Prompt. Reproduce every record exactly.
Data for analysis START
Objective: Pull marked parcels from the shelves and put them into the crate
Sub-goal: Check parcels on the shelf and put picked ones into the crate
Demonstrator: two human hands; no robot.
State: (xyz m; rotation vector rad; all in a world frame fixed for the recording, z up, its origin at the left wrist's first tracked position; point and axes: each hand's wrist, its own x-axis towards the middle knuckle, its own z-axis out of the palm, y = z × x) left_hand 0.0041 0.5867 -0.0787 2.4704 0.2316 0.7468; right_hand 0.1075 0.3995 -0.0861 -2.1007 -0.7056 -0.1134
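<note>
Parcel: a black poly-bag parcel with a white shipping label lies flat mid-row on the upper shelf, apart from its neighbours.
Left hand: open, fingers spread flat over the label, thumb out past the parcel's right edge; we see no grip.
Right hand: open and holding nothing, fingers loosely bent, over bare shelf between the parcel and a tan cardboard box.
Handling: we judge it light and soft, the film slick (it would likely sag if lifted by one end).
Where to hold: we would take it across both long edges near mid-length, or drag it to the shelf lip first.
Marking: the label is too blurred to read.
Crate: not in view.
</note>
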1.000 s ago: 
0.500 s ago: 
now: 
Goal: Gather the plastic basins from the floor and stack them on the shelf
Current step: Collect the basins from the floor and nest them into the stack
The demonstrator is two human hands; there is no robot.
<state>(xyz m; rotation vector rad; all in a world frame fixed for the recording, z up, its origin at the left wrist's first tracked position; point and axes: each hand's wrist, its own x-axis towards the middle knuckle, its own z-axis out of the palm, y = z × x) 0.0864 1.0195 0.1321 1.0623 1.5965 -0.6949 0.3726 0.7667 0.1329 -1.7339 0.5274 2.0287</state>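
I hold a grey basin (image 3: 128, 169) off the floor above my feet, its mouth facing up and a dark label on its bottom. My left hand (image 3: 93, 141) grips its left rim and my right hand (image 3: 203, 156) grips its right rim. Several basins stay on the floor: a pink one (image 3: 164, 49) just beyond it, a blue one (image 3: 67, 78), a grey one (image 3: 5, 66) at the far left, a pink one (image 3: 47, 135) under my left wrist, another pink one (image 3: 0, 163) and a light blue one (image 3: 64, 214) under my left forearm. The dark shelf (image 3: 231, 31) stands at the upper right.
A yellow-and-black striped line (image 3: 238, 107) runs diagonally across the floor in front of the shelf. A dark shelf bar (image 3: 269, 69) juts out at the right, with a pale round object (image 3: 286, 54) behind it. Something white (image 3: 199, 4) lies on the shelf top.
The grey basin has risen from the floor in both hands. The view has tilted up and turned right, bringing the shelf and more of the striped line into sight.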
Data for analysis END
The completed task.
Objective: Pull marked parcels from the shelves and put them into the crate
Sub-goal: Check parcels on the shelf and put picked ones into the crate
Demonstrator: two human hands; no robot.
State: (xyz m; rotation vector rad; all in a world frame fixed for the recording, z up, its origin at the left wrist's first tracked position; point and axes: each hand's wrist, its own x-axis towards the middle knuckle, its own z-axis out of the palm, y = z × x) left_hand 0.0041 0.5867 -0.0787 2.4704 0.2316 0.7468; right_hand 0.1075 0.3995 -0.0861 -2.1007 -0.7056 -0.1134
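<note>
Parcel: a black poly-bag parcel with a white shipping label lies flat mid-row on the upper shelf, apart from its neighbours.
Left hand: open, fingers spread flat over the label, thumb out past the parcel's right edge; we see no grip.
Right hand: open and holding nothing, fingers loosely bent, over bare shelf between the parcel and a tan cardboard box.
Handling: we judge it light and soft, the film slick (it would likely sag if lifted by one end).
Where to hold: we would take it across both long edges near mid-length, or drag it to the shelf lip first.
Marking: the label is too blurred to read.
Crate: not in view.
</note>
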1.000 s ago: 
0.500 s ago: 
now: 
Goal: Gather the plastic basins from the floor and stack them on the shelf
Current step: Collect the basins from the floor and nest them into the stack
The demonstrator is two human hands; there is no robot.
<state>(xyz m; rotation vector rad; all in a world frame fixed for the recording, z up, its origin at the left wrist's first tracked position; point and axes: each hand's wrist, its own x-axis towards the middle knuckle, its own z-axis out of the palm, y = z × x) 0.0864 1.0195 0.1321 1.0623 1.5965 -0.6949 0.3726 0.7667 0.1329 -1.7339 0.5274 2.0287</state>
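I hold a grey basin (image 3: 128, 169) off the floor above my feet, its mouth facing up and a dark label on its bottom. My left hand (image 3: 93, 141) grips its left rim and my right hand (image 3: 203, 156) grips its right rim. Several basins stay on the floor: a pink one (image 3: 164, 49) just beyond it, a blue one (image 3: 67, 78), a grey one (image 3: 5, 66) at the far left, a pink one (image 3: 47, 135) under my left wrist, another pink one (image 3: 0, 163) and a light blue one (image 3: 64, 214) under my left forearm. The dark shelf (image 3: 231, 31) stands at the upper right.
A yellow-and-black striped line (image 3: 238, 107) runs diagonally across the floor in front of the shelf. A dark shelf bar (image 3: 269, 69) juts out at the right, with a pale round object (image 3: 286, 54) behind it. Something white (image 3: 199, 4) lies on the shelf top.
The grey basin has risen from the floor in both hands. The view has tilted up and turned right, bringing the shelf and more of the striped line into sight.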

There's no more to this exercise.